What you need to do: Your response must be made up of each line in the data below that contains the string "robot".

Entries shown:

++++++

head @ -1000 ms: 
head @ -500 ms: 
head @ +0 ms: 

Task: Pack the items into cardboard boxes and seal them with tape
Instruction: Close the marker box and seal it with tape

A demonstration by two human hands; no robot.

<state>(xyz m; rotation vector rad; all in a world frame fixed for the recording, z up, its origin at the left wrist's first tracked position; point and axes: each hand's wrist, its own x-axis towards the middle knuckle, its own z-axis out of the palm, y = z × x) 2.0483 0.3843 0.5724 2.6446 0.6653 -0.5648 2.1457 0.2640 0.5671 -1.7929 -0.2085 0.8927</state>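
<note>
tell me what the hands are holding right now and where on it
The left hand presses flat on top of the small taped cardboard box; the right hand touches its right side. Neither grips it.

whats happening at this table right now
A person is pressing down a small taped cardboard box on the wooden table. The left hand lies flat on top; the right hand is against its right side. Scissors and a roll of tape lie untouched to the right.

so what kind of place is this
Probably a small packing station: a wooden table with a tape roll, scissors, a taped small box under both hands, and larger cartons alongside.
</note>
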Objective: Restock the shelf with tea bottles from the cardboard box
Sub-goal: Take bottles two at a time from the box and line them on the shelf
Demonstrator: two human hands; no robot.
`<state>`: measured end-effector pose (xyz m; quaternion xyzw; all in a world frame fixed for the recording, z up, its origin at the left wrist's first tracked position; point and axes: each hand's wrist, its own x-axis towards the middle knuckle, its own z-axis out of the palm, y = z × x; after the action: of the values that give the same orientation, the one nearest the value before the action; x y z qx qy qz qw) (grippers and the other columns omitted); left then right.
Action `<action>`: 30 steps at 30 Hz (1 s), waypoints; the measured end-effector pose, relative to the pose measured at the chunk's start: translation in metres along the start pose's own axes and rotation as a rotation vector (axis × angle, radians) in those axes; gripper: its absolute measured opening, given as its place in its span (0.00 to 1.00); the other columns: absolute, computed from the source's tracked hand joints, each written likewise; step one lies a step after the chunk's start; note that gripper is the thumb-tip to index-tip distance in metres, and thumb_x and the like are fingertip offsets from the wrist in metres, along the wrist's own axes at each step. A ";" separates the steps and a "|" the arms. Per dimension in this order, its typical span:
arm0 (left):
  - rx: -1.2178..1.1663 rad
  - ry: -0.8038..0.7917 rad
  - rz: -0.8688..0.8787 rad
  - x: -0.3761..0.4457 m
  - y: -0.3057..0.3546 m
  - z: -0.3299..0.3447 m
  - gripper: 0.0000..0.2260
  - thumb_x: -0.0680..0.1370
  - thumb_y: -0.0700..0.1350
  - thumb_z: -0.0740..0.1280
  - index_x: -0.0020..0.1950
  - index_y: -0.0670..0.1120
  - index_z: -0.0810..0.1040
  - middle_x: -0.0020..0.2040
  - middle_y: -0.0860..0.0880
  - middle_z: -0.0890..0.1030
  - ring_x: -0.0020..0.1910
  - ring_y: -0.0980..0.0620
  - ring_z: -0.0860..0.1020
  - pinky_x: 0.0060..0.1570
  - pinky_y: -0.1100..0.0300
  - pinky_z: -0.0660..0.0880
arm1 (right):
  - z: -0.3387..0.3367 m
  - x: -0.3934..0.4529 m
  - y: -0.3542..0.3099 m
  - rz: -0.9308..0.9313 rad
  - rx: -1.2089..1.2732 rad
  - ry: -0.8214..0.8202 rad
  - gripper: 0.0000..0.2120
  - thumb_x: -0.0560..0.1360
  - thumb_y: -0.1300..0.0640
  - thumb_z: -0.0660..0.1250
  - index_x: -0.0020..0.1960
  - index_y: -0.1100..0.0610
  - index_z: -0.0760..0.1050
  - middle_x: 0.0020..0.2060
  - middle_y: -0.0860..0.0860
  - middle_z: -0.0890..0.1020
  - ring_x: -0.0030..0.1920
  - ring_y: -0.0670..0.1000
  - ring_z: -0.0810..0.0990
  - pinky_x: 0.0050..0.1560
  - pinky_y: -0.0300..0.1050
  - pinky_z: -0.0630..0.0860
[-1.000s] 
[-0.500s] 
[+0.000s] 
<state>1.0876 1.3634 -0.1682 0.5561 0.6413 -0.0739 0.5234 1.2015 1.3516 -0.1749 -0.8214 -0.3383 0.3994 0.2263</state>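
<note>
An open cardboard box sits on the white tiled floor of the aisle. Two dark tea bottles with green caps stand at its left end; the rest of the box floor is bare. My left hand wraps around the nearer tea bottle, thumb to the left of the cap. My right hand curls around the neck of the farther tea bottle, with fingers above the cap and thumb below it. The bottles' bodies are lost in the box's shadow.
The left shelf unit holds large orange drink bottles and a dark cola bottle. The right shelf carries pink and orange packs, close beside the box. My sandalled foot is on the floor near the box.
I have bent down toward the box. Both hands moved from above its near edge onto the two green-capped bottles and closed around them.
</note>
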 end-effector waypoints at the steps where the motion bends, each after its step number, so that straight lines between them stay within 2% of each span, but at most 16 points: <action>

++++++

Reply:
A demonstration by two human hands; no robot.
Demonstrator: two human hands; no robot.

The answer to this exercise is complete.